Lastly, the Court of Appeals addressed factor (l), which considers “[a]ny other factor considered by the court to be relevant to a particular child custody dispute.” Although both parents had substantiated allegations for improper supervision, the plaintiff’s “improper supervision led to ML’s serious burn injury, and the children generally incurred more injuries while in [her] care,” the appeals court said. In addition, the defendant “more quickly and substantially improved his parenting skills” than the plaintiff and he “voluntarily kept in regular contact with [the caseworker], while [the plaintiff] only provided pictures and updates when asked to do so. [The defendant] also followed CPS’s recommendation that each child have his own bedroom. [The plaintiff] was living alone, as opposed to [the defendant’s] two-adult household. Moreover, ML was burned because [the plaintiff] was not watching him. [The plaintiff] recently had another child, which added more responsibility to her daily life. Additionally, the children’s paternal grandmother testified that [the plaintiff] sometimes slapped the children on their heads and failed to adhere to the recommendations she received regarding care for the children’s special needs. Accordingly, the referee’s findings under this factor were not contrary to the great weight of evidence. And, because none of the referee’s findings were contrary to the great weight of evidence, the trial court did not err by adopting them.”

Due Process

The plaintiff also argued the trial court violated her constitutional rights because “less restrictive means for protecting the children’s welfare had already been accomplished prior to the trial court’s order changing custody.”
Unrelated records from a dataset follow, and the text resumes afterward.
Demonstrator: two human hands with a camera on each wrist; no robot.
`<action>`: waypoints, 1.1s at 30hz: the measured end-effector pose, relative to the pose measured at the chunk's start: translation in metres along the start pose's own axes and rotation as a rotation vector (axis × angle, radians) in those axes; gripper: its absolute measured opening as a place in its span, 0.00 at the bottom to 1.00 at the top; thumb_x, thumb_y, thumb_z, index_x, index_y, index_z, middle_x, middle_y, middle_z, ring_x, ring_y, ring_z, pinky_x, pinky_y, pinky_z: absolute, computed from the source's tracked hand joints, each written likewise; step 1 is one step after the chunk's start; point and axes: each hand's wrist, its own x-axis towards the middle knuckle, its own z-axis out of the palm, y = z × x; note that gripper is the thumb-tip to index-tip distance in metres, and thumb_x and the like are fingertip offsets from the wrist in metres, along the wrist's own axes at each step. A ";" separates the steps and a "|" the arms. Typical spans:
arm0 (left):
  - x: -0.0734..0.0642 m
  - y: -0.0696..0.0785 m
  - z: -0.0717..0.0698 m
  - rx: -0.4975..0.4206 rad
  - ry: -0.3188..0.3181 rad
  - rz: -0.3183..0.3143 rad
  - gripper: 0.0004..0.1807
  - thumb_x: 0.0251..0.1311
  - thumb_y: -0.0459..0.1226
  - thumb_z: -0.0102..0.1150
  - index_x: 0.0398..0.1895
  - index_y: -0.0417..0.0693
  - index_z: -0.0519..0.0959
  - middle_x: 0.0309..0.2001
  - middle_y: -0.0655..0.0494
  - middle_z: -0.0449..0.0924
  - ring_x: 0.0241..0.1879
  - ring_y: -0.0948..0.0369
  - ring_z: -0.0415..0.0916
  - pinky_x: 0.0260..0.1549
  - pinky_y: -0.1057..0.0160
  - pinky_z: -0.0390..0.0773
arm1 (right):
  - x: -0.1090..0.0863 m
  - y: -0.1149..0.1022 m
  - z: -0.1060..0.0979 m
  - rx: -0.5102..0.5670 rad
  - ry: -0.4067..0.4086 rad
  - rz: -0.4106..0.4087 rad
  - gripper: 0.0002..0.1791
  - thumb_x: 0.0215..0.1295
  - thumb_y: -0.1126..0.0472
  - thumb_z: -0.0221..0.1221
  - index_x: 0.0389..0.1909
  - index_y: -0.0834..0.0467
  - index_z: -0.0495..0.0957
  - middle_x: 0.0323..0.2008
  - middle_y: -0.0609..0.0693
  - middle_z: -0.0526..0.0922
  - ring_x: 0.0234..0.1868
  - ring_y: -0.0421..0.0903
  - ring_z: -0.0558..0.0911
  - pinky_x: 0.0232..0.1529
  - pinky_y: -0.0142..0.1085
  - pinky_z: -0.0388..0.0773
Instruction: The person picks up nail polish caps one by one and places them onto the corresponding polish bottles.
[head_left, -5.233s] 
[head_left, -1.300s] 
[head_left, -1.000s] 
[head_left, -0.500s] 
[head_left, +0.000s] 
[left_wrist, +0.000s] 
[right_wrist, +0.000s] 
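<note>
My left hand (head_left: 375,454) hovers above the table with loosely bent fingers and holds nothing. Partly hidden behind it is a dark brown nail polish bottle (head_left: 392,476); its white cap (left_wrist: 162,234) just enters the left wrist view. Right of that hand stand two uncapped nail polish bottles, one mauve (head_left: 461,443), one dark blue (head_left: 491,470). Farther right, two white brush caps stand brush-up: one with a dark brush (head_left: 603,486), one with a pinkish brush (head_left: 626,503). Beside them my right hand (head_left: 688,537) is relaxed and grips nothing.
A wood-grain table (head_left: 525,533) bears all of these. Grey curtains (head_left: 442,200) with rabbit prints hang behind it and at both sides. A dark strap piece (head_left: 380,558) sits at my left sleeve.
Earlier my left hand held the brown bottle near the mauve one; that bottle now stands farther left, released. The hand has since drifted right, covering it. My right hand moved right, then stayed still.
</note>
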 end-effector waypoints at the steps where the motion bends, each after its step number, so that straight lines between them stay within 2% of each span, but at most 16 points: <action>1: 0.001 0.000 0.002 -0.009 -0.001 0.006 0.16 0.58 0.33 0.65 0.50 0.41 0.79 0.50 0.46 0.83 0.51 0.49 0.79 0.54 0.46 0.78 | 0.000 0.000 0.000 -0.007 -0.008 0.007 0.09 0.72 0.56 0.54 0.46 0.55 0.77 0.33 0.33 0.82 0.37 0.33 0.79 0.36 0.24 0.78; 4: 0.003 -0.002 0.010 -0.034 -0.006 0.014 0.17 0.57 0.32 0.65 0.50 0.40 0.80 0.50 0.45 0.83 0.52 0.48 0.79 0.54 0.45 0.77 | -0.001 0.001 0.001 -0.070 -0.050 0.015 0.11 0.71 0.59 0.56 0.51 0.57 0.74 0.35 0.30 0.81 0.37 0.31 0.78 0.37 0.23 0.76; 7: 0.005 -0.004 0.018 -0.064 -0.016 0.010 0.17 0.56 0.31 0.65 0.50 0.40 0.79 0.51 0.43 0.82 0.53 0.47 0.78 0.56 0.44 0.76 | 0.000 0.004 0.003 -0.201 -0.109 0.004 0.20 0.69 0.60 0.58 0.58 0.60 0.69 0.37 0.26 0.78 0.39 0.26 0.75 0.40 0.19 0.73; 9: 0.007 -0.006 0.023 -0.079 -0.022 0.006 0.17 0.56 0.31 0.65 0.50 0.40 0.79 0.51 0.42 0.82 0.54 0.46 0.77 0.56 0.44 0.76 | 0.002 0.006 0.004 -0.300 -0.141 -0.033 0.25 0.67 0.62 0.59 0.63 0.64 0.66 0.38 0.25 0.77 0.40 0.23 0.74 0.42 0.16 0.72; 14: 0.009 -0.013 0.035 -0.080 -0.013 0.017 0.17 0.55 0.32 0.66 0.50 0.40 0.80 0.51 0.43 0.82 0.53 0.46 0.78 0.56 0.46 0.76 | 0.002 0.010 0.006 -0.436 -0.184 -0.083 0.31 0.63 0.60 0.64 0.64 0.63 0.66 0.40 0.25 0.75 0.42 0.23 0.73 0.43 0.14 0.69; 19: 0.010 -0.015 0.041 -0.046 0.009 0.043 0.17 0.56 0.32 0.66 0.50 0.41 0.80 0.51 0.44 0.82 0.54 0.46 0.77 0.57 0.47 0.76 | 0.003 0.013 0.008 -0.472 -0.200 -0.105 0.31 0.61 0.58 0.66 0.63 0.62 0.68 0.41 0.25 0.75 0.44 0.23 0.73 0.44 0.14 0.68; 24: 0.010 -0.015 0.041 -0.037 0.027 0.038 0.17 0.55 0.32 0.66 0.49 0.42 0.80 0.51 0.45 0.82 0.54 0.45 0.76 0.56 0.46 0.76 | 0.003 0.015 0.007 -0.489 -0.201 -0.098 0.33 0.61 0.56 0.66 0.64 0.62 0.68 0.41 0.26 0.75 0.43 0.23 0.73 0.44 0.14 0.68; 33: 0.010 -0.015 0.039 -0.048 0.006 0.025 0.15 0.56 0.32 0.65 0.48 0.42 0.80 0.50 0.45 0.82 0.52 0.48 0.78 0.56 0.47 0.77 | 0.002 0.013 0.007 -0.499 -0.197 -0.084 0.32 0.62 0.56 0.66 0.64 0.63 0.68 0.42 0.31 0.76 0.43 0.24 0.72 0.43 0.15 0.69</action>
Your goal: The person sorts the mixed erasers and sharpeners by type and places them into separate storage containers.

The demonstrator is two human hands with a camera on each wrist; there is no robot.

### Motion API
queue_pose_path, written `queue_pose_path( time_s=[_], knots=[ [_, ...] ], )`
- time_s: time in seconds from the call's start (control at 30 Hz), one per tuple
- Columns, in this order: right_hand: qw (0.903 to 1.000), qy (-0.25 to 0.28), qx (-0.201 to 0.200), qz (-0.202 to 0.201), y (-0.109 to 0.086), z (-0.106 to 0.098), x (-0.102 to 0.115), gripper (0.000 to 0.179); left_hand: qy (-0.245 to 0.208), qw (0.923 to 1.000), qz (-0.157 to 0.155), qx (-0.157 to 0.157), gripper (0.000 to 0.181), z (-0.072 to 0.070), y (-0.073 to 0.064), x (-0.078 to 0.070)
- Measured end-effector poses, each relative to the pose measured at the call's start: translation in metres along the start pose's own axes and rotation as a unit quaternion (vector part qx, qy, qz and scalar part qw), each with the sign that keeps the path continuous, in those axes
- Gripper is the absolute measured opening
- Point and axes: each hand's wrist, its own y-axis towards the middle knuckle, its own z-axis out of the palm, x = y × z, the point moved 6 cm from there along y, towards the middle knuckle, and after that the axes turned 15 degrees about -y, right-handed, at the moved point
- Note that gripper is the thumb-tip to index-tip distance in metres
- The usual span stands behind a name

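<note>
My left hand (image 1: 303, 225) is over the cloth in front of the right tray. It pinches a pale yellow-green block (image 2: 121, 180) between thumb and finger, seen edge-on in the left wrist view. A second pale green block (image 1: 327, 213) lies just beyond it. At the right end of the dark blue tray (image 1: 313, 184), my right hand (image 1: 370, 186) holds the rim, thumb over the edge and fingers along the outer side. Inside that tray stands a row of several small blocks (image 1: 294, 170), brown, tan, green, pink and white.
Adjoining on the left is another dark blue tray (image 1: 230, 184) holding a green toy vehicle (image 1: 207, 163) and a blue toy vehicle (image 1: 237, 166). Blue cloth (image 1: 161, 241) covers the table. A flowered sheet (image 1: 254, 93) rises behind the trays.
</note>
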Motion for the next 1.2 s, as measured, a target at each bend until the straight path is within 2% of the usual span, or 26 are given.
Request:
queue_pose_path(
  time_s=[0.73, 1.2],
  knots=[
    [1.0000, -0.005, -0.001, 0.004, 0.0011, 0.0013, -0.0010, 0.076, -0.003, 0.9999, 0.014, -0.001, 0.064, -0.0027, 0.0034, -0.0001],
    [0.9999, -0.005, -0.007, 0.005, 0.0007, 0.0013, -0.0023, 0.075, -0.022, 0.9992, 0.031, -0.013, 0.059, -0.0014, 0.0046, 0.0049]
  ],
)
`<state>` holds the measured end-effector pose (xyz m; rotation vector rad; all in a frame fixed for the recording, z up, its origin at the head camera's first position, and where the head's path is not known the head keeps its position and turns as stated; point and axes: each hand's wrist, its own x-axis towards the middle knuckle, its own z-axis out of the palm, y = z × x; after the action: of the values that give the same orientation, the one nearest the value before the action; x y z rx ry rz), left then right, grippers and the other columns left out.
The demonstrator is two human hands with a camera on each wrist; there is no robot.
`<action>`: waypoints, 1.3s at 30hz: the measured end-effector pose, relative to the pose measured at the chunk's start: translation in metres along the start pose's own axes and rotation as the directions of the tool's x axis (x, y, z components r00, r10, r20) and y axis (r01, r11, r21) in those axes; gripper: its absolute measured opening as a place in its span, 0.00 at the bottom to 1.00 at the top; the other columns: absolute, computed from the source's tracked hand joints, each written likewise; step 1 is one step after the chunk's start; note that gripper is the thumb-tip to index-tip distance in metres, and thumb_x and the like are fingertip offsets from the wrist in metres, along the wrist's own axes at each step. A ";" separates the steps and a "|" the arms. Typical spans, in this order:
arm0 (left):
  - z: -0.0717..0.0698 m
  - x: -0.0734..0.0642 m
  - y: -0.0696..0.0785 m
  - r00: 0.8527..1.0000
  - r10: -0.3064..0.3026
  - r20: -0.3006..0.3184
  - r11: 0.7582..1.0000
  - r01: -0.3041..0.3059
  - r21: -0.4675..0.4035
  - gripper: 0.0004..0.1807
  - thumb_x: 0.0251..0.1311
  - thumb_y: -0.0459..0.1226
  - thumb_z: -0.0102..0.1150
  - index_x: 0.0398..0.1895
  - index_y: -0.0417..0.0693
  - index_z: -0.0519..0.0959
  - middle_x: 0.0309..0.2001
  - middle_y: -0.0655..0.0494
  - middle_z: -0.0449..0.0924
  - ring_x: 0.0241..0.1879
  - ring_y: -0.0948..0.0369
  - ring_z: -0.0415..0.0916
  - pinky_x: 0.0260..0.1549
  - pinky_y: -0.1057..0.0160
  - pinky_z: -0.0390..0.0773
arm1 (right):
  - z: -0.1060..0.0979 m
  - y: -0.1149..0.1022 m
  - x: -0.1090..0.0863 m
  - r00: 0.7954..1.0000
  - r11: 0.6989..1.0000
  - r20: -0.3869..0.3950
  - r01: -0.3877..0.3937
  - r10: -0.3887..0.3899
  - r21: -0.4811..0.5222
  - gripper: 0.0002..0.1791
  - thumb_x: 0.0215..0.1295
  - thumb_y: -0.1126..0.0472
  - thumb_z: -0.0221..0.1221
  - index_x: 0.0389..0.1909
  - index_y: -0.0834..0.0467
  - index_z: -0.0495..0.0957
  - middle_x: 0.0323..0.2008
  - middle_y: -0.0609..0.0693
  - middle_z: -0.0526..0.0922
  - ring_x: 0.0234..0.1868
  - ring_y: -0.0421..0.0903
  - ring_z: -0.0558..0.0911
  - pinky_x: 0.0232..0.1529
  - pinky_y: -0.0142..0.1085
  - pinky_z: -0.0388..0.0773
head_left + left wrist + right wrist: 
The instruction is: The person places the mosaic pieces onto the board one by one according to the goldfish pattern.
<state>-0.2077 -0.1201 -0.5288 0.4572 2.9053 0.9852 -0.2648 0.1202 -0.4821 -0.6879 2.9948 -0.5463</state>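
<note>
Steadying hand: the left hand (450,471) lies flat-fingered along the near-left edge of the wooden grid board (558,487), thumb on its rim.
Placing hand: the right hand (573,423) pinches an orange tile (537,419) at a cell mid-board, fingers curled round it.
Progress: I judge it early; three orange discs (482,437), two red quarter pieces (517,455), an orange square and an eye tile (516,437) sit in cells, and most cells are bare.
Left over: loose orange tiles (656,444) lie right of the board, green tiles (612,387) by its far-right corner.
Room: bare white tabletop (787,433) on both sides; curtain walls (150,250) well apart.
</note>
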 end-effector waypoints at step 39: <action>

The Court of Appeals disagreed, noting that parents have a “fundamental right” to raise their children.  “The state is precluded from depriving a parent of his or her liberty interest in the care and custody of a child without due process of law.”

Here, the plaintiff asserted - without citing any legal authority to support her position - that the trial court violated her rights because it altered the custody order after CPS had successfully used “less restrictive” means to protect the children’s welfare. “Accordingly, [the plaintiff] has abandoned this part of her argument.”

Further, even if the plaintiff “had not abandoned this argument, it lacks merit,” the Court of Appeals said. “In Robertson v Robertson, unpublished opinion per curiam of the Court of Appeals, issued April 13, 2006 (Docket No. 264321), … this Court rejected a mother’s claim that applying the Child Custody Act’s best-interest factors to determine custody violated her substantive due process right to parent …. Even though Robertson is not precedentially binding, its analysis is persuasive and we adopt it.”

In addition, the plaintiff “reference[d] the parens patriae interest” to support her argument that the trial court erred by changing the custody order. “However, what [the plaintiff] does not contemplate in her argument is that the Child Custody Act ‘is intended to erect a barrier against removal of a child from an established custodial environment and to minimize unwarranted and disruptive changes of custody orders,’” the Court of Appeals wrote. “In other words, the Child Custody Act advances the parens patriae interest by specifying the requirements that must be met before a trial court may modify a custody order. Further, child custody orders ‘shall be affirmed on appeal unless the trial judge made findings of fact against the great weight of the evidence or committed a palpable abuse of discretion or a clear legal error on a major issue.’ … [The plaintiff] does not assert that the trial court abused its discretion or committed a clear legal error, and … the trial court did not make findings of fact that were against the great weight of evidence.”

Accordingly, “the statutory requirements for changing a custody order under MCL 722.23 were satisfied and we affirm the trial court’s order awarding [the defendant] sole legal and physical custody,” the Court of Appeals concluded.